**DIRECTIONS:** Please copy out the entries until you have copied the line that contains "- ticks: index", beginning with the first line.

**Saved data entries:**
————

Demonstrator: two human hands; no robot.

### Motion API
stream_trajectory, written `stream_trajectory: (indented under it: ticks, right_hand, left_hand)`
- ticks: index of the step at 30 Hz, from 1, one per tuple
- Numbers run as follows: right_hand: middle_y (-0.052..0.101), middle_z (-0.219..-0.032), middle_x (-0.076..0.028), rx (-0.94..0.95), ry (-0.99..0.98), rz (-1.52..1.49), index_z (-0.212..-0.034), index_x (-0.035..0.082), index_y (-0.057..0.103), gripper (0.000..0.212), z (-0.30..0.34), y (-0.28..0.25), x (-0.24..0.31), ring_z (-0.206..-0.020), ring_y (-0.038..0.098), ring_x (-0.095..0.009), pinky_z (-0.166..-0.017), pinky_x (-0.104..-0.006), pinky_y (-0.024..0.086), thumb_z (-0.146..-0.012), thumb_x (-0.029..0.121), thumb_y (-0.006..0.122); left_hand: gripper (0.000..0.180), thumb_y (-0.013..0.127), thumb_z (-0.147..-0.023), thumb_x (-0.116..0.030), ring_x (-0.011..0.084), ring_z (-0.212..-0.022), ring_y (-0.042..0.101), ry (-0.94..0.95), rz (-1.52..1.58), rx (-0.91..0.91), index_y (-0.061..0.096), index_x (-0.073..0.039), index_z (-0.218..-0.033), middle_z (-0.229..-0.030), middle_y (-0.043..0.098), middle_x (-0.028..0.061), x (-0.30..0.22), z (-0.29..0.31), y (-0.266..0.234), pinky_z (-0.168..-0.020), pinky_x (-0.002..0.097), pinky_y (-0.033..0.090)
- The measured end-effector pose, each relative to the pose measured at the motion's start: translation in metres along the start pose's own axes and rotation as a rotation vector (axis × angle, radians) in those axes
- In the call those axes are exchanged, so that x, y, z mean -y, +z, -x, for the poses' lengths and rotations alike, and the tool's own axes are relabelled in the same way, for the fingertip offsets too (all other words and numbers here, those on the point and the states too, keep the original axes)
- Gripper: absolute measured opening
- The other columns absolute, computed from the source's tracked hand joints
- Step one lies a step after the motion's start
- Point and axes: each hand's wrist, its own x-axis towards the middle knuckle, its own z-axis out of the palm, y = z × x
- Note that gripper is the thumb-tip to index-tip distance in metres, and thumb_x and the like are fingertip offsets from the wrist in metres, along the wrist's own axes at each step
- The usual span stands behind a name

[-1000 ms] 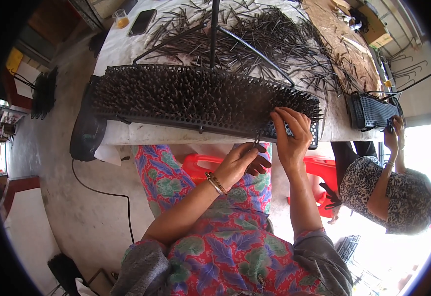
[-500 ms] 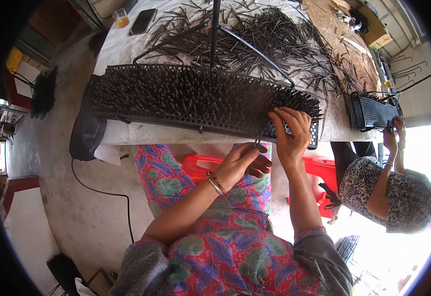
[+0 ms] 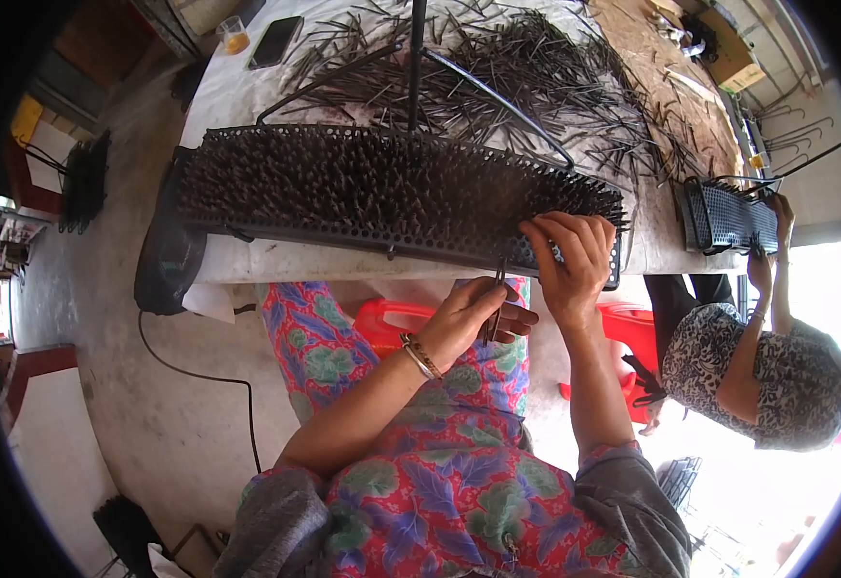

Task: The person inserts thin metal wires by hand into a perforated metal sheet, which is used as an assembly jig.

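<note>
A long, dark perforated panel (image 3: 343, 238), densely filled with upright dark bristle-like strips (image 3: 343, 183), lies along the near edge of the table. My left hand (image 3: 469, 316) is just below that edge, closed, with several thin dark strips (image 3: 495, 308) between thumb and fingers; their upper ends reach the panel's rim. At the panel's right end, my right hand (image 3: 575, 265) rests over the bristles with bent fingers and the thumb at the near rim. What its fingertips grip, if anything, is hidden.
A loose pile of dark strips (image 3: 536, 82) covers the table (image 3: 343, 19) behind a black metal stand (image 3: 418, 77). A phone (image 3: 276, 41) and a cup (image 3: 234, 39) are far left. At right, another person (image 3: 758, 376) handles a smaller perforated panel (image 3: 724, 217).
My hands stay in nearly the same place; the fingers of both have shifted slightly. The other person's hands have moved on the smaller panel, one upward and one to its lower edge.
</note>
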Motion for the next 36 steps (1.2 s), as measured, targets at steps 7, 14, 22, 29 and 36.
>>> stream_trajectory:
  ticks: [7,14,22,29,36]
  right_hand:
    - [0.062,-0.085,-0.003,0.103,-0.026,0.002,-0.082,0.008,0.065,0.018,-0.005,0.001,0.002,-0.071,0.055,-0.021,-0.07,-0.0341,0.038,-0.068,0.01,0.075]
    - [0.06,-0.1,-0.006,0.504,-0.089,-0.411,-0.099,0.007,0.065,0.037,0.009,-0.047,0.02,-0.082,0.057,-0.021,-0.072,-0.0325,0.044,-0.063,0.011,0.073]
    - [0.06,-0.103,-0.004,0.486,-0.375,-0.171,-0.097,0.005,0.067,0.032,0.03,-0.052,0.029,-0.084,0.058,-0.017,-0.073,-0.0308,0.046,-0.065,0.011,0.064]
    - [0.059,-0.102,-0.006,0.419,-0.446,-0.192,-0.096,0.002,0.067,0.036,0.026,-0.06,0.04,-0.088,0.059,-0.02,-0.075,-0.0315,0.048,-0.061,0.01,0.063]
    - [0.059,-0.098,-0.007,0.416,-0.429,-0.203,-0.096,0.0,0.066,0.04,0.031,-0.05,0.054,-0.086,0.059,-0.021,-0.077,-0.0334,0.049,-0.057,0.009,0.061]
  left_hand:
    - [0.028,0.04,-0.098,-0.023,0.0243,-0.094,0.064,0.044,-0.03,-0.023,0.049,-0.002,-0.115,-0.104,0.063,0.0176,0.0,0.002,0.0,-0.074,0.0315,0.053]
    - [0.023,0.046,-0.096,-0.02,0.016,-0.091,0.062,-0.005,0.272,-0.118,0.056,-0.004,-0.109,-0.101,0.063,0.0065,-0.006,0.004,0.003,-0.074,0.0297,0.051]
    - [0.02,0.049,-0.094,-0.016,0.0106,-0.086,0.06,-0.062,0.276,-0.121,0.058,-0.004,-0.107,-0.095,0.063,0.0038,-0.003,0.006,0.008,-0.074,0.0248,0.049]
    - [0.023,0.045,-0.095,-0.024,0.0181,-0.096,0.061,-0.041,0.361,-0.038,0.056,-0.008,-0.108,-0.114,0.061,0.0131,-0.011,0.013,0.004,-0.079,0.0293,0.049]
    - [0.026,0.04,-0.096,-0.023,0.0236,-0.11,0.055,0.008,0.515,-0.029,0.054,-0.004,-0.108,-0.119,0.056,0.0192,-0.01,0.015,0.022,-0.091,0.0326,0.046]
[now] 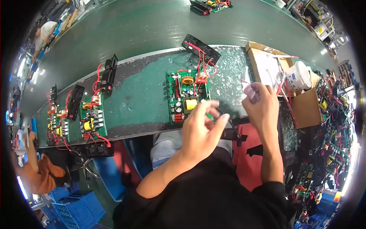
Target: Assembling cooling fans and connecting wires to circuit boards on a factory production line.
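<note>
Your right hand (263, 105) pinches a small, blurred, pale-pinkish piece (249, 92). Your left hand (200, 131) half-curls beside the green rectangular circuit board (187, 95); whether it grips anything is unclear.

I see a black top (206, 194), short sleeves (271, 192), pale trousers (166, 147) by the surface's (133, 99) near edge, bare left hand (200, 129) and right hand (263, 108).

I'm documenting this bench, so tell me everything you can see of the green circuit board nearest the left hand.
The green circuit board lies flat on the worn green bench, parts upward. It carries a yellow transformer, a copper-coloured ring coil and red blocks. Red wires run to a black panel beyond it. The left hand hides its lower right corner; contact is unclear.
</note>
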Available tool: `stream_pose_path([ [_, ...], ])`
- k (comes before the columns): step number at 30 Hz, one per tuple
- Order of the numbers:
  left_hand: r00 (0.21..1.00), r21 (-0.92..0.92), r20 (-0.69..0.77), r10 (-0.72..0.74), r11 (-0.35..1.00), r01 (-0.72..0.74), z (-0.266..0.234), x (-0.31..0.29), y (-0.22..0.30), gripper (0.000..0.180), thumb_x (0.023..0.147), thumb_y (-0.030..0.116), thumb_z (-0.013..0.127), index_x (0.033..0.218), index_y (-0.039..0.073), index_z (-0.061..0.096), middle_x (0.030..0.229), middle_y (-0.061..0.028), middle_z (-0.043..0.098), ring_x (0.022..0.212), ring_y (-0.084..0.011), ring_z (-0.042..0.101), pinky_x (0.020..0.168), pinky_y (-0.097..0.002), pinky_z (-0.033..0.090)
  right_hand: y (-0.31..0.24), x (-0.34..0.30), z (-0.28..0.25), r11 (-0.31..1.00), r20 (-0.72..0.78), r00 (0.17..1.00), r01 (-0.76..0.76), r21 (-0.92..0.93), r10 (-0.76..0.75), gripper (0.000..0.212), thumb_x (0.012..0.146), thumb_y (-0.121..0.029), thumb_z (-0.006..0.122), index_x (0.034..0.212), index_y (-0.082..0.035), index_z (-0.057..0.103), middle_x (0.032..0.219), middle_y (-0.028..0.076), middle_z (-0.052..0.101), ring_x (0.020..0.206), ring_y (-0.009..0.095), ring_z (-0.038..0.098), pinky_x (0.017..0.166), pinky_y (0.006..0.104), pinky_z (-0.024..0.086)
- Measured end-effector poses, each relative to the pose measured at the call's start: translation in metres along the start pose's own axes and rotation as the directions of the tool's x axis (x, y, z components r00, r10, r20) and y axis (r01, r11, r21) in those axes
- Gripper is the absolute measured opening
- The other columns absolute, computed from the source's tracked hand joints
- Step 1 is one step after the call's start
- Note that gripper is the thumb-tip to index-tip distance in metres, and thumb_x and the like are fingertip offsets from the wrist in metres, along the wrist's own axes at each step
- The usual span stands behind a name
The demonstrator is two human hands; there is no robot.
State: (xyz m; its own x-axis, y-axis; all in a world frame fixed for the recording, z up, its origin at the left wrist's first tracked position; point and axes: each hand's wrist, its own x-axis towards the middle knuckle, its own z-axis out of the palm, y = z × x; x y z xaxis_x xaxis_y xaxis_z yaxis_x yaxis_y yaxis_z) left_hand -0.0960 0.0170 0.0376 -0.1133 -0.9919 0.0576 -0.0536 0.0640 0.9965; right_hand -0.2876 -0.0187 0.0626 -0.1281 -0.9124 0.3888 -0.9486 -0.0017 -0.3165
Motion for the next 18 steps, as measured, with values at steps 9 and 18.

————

**TASK ANSWER:**
Demonstrator: two human hands; no robot.

### Motion API
stream_trajectory, written `stream_trajectory: (indented under it: ticks, right_hand, left_hand)`
- ticks: index of the step at 30 Hz, from 1, one per tuple

No additional output is needed.